Gözlerimi açtığımda yine hastane odasındaydım. Son günlerde bu nedense sıkça olmaya başlamıştı.
Başımda doktorum olan Junhoe'nin abisi ve babam konuşuyorlardı. Uyandığımı farketmeden konuşmalarına devam ediyorlardı. Özel bişey konuştuklarını anladığımda gözlerimi kapatıp olaya kulak misafiri olmaya başladım.
"Son testindeki değerler pek iyi görünmüyor. BMP değerlerini inceliyoruz. Kalbi aşırı çalıştığı zaman, sayılar yükseliyor. Demek istediğim.. kalbinde hasar var. Bence kendinizi hazırlamalısınız."
-
Babamla evimize gelmiştik ve ben aralarında geçen konuşmadan haberdar değilmiş gibi yapıyordum. Gece uyanıp su içmek için mutfağa indiğimde salonda babamı gördüm.
Önünde içki şişeleri vardı ve elinde annem de dahil, birlikte üçümüzün fotoğrafı vardı.
"Jennie senden çok şey almış. Görünüşünü de kişiliğini de senden almış. Siz ikiniz aynı şeyleri sevip aynı şeylerden nefret ediyorsunuz. Benden hoşlandığın için beni ne kadar kovaladığını hatırlıyor musun? Çiçekli bir adama evlenme teklifi eden bir kadın hiç görmedim. Jennie senin o parçanı da almış.
O da Hanbin'in peşinde."Tam geri dönüp odama çıkacakken babamın sesli bir şekilde ağlamasına şahit oldum.
"Jennie ile ilgili ne yapacağım? Kalbim onun için parçalanıyor. Yaşamasına yardım edebilir misin, hayatım? Jennie'nin fazla zamanı kalmadı."
-
Kimya sınıfına doğru ilerlerken Kim Minju'ya malzemeleri taşıması için yardım ettim.
Yanlışlıkla Sehun'un omzuna çarpınca telefonunu yere düşürdü. "Özür dilerim." "Ne yapıyorsun? Al şunu!"
Minju hemen lafa karışıp "hayır, kendin al" dedi. Sehun ona dik dik bakıp "az önce ne dedin?" diyerek karşılık verdi.
"Okulumuzdaki insanlar hep dediğinizi yapmak zorunda mı? Jennie bana yardım etmeye çalışıyordu."
"Sahi mi? Ama sana kibirli olduğunu söylemedim mi?" Minju utangaç ve korkmuş bir şekilde gözlerini kapatarak hızlıca cevap verdi. "Kibirli olan.. sensin!"
Bende dahil herkes ona şaşırmış bir şekilde bakıyordu. Ve sınıfta ooo sesleri yükselmeye başlamıştı. Minju hep Sehun'un hayranlarından zorbalık görmüştü. Sehun gibi zorba birisine karşı gelmesi okulun, onun cesaretine hayran kalmasını sağlamıştı.

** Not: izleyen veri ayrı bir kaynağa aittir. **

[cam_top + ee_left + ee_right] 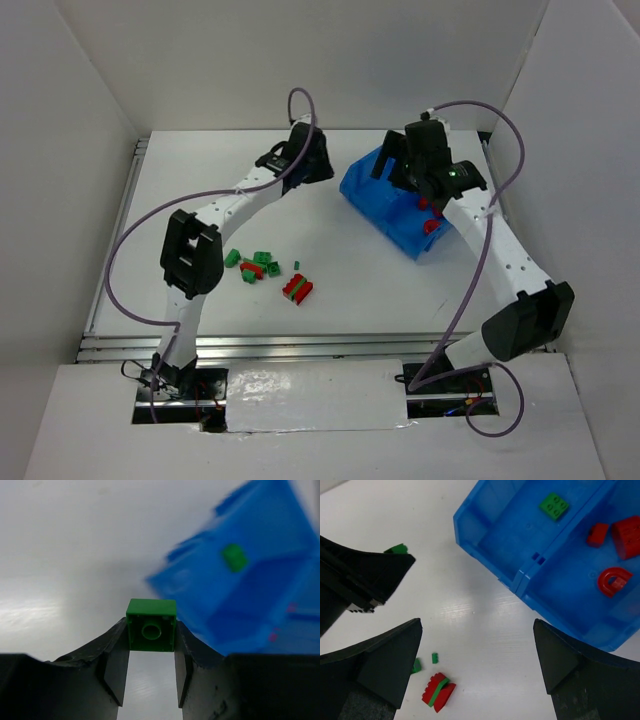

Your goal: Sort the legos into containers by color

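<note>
We had the left gripper (pixel 151 632) clamped on a green brick (pixel 151 624) just beside the blue bin (pixel 487 547); our right gripper (pixel 477 650) hung wide open above it (loose legos (pixel 265 268) lay well apart from it).

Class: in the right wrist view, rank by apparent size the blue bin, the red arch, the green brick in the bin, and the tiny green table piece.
1. blue bin
2. red arch and green brick, about alike
3. tiny green piece
</note>
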Robot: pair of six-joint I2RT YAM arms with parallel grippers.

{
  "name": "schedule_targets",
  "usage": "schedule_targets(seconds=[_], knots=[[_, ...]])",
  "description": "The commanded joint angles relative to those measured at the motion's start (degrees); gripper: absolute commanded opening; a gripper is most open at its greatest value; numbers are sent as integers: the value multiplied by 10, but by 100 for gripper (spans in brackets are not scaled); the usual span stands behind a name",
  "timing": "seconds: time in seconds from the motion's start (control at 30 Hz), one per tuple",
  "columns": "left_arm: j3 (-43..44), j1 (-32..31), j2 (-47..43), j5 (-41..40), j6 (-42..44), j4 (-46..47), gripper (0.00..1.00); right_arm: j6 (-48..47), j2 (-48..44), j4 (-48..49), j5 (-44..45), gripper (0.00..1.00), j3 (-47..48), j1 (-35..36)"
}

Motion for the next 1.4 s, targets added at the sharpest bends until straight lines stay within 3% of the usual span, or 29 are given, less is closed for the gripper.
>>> schedule_targets(seconds=[0.0, 0.2, 0.3, 0.4, 0.43, 0.47, 0.5, 0.67, 0.8, 0.87, 0.93, 0.97, 1.03, 1.07, 1.23, 1.37], knots=[[40, -20, 12, 50, 49, 127, 0, 5, -40, 4, 16, 100, -1, -10], [93, -45, 93, 109, 43, 268, 13, 0, -94, -5, 12, 100, -7, -29], [215, -64, 165, 125, 43, 260, 25, -5, -114, -3, -6, 100, -5, -31], [283, -72, 215, 112, 41, 241, 53, -24, -113, -15, -16, 100, 22, -33], [282, -73, 217, 109, 37, 242, 76, -29, -113, -19, -14, 100, 29, -34], [278, -74, 211, 109, 40, 249, 84, -29, -113, -21, -11, 100, 32, -32], [262, -74, 204, 90, 40, 258, 98, -30, -120, -15, -12, 100, 29, -32], [229, -74, 134, 84, 73, 262, 99, -30, -122, 3, -28, 100, 7, -33], [188, -69, 53, 30, 106, 226, 100, -36, -104, 11, -50, 100, -4, -33], [185, -68, 3, -86, 112, 127, 99, -40, -104, 16, -74, 100, -14, -30], [167, -55, -55, -183, 64, 28, 99, -51, -105, 26, -90, 100, -21, -13], [128, -28, -78, -227, 39, -71, 100, -52, -104, 26, -87, 99, -26, -5], [65, 8, -151, -232, -52, -166, 100, -57, -94, 35, -83, 99, -33, 28], [-27, 42, -180, -219, -69, -216, 100, -58, -85, 42, -78, 100, -40, 41], [-316, 90, -344, -217, -140, -234, 100, -65, -38, 47, -66, 99, -35, 115], [-393, 94, -376, -210, -172, -244, 100, -53, -10, 58, -69, 100, -38, 148]])
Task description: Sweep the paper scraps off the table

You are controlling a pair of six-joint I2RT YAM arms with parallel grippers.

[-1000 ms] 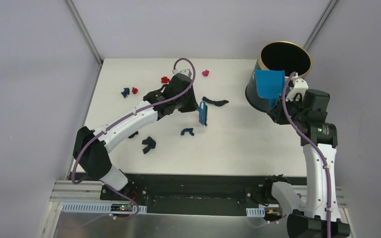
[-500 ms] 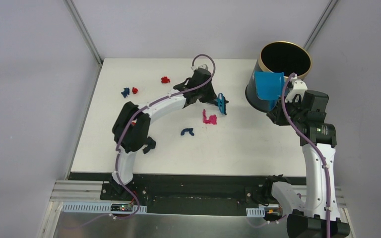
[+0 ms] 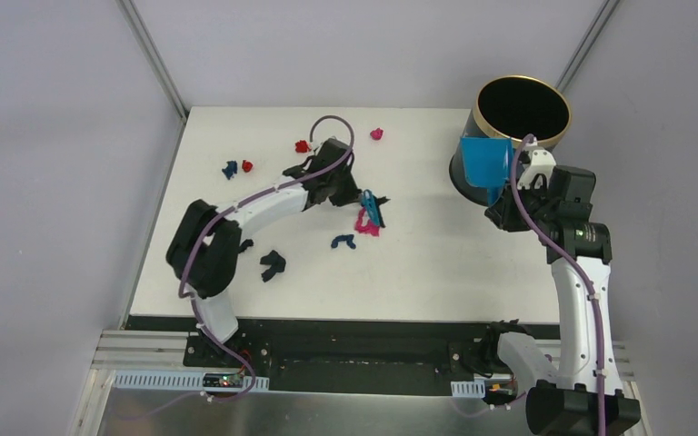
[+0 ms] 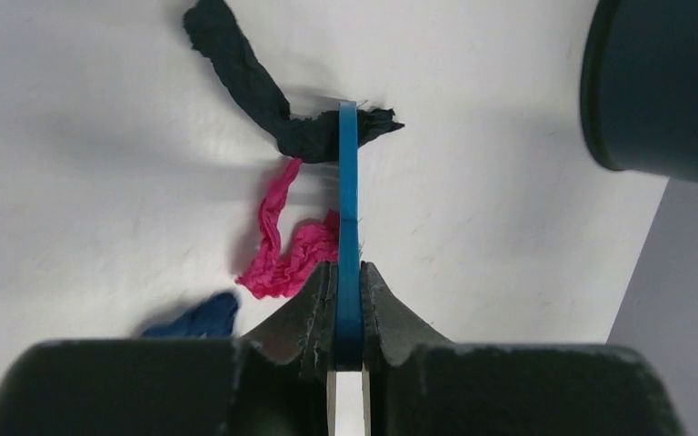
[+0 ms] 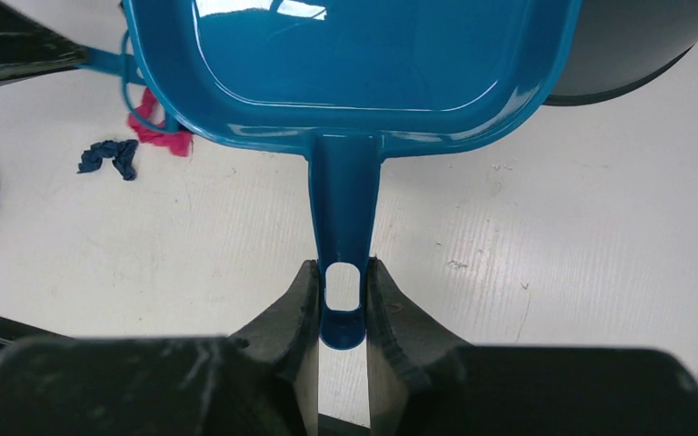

Sehun ilk başta şaşırmıştı ama yüz ifadelerini düzeltip her zamanki kibirli tavrını takınmıştı. "Bu bir başarıydı. " Kafasını eğip yüzüne doğru yaklaştı ve gözlerinin içine derin bir şekilde baktı. "Dikkatimi çekmeye çalışıyorsan başardın."
Yarın okul gezisi vardı. Ve ben bu yaşıma kadar kalp rahatsızlığım yüzünden hiç okul gezilerine katılamamıştım. Babamı zar zor ikna edip izin koparabilmiştim. Bu yüzden bavulumu hazırladım ve uykuya daldım.
Otobüsle geldiğimizde bizi önce odalarımıza yerleşmemiz için otelin önünde bırakmışlardı. Nayeon ile otururken telefonumu almak için çantamı açtım. Elime bir anahtarlık takıldı. Bu anahtarlık daha önce Hanbin için aldığım anahtarlıktı.
Anahtarlığı uzun uzun bakıp somurttum. Kalbim neden sadece onu istiyordu?
Daha sonra gözlerim otele doğru yürüyen Hanbin'e takıldı. Hiç tereddütsüz yerimden kalktım ve kolundan tuttum. Kolunu hemen geri çekip bana bakmaya başladı. Anahtarlığı ona uzattım. Önce anahtarlığa daha sonra bana baktı. "Bir hediye."